Он стоял, расставив ноги, и вел судно так, что казалось, судно управляет им, движение руля передается через румпель на спицы штурвала, а руки Горна двигаются, как послушные кривошипы и шатуны отлаженного механизма. Безупречный, как бог, он, казалось, был рожден, чтобы править судном.
Баттерфилд поднялся и начал наводить порядок, устраняя сокрушительные последствия вахты Маджа. Я пытался представить, сколько раз он проделывал то же самое, в течение многих лет плавая вместе с Маджем. Он повесил на место двуствольный пистолет с кремневым замком, поднял Библию. Я улыбнулся, когда он снял с верхней полки носки, которые, как он точно помнил, лежали на нижней. А когда он с комичной скорбью в голосе воскликнул:
– О, мой бедный секстант!
Я не смог удержаться от смеха.
– Тебе смешно? – Он резко обернулся. – Удивляюсь тебе, Джон.
– Извините, – смутился я.
– Секстант погнут. – Баттерфилд держал инструмент, как пострадавшего ребенка.- Понимаешь, что это значит?

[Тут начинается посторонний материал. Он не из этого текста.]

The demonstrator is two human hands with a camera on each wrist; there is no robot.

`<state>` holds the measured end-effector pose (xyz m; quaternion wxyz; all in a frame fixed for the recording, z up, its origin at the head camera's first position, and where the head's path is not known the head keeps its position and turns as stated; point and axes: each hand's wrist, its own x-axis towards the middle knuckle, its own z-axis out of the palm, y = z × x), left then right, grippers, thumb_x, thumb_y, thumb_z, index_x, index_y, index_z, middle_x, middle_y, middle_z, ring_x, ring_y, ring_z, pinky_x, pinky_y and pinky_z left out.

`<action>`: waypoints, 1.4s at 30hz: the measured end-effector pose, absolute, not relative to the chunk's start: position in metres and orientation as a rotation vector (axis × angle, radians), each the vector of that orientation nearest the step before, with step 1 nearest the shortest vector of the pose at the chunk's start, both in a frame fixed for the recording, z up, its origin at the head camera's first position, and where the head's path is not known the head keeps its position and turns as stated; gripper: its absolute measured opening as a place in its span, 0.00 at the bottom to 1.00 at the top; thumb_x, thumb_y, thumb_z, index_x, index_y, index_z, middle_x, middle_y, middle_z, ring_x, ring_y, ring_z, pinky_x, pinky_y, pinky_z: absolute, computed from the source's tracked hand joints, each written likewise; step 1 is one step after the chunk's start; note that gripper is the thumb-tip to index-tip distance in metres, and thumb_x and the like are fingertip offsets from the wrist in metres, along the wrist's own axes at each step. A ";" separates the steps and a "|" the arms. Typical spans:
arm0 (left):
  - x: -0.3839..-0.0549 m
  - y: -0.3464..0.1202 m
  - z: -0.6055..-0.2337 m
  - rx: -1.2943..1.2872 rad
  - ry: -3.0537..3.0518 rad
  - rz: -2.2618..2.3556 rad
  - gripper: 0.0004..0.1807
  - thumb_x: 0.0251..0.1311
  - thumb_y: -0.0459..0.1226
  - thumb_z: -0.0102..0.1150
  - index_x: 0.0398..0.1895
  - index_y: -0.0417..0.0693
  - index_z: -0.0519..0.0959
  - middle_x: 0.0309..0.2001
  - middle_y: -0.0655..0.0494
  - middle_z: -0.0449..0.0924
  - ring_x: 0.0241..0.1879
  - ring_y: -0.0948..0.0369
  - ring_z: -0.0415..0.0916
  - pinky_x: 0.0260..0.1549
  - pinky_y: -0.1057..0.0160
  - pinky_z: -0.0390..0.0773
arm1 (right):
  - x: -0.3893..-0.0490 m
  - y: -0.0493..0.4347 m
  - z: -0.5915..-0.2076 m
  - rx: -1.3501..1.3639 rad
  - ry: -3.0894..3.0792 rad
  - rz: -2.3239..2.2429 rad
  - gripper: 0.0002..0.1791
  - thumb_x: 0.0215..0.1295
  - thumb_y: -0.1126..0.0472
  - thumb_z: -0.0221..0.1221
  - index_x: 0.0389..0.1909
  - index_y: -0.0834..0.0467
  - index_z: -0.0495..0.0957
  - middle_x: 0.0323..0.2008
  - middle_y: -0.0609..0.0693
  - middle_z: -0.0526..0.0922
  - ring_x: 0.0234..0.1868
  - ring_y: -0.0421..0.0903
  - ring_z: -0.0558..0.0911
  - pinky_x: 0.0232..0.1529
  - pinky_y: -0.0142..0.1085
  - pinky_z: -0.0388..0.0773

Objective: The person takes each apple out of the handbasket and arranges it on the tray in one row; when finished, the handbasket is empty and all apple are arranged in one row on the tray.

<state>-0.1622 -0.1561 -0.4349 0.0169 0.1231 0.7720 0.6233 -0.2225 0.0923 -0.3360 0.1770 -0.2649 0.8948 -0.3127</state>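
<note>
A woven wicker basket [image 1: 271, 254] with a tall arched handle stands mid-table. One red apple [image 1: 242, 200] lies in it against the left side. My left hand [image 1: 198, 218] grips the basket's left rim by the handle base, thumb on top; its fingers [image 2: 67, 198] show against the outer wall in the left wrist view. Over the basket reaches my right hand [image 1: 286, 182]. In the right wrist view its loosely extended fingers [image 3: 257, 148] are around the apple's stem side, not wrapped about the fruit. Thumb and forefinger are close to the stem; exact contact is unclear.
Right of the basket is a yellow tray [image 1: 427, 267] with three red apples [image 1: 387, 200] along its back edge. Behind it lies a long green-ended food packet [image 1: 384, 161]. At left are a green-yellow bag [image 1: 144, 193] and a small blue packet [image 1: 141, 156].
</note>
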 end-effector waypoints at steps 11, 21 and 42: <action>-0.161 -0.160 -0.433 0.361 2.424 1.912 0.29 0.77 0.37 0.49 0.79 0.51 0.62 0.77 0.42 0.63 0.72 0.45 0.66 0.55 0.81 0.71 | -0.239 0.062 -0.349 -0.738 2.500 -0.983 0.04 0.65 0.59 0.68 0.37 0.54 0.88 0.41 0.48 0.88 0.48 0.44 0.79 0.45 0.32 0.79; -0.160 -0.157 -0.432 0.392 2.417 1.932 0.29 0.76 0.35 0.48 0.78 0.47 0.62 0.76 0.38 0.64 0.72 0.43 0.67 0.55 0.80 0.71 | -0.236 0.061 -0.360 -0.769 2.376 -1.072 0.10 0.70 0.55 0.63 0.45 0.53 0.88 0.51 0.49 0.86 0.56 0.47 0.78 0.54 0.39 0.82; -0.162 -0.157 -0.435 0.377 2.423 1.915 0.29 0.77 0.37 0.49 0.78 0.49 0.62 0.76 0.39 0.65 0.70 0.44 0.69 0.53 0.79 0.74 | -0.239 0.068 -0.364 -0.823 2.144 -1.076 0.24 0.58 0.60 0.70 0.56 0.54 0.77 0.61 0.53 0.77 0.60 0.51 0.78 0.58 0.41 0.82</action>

– Да, сэр, – опечаленно ответил я. Хотя лишь смутно представлял, каким образом он, наводя секстант на солнце или звезды, может определить местонахождение судна, но понимал, что от испорченного инструмента проку нет.
– Если бы я был суеверным, – размышлял вслух капитан, потрясенный поломкой секстанта; – я решил бы, что мистер Эбби прав.
3. Работа Ионы
Горн быстро влился в команду, как бродячая собака, нашедшая дом. Он охотно брался за любое дело, работая за троих. Вечер он встречал у штурвала, сосредоточенно наблюдая за появлением первых звезд на меркнущем небосводе.
Его любимым местечком было подножие фок-мачты, где он сидел с ножом, обстругивая свои деревяшки, днем и. ночью, когда делать было нечего. Но как только появлялась работа, он вызывался первым.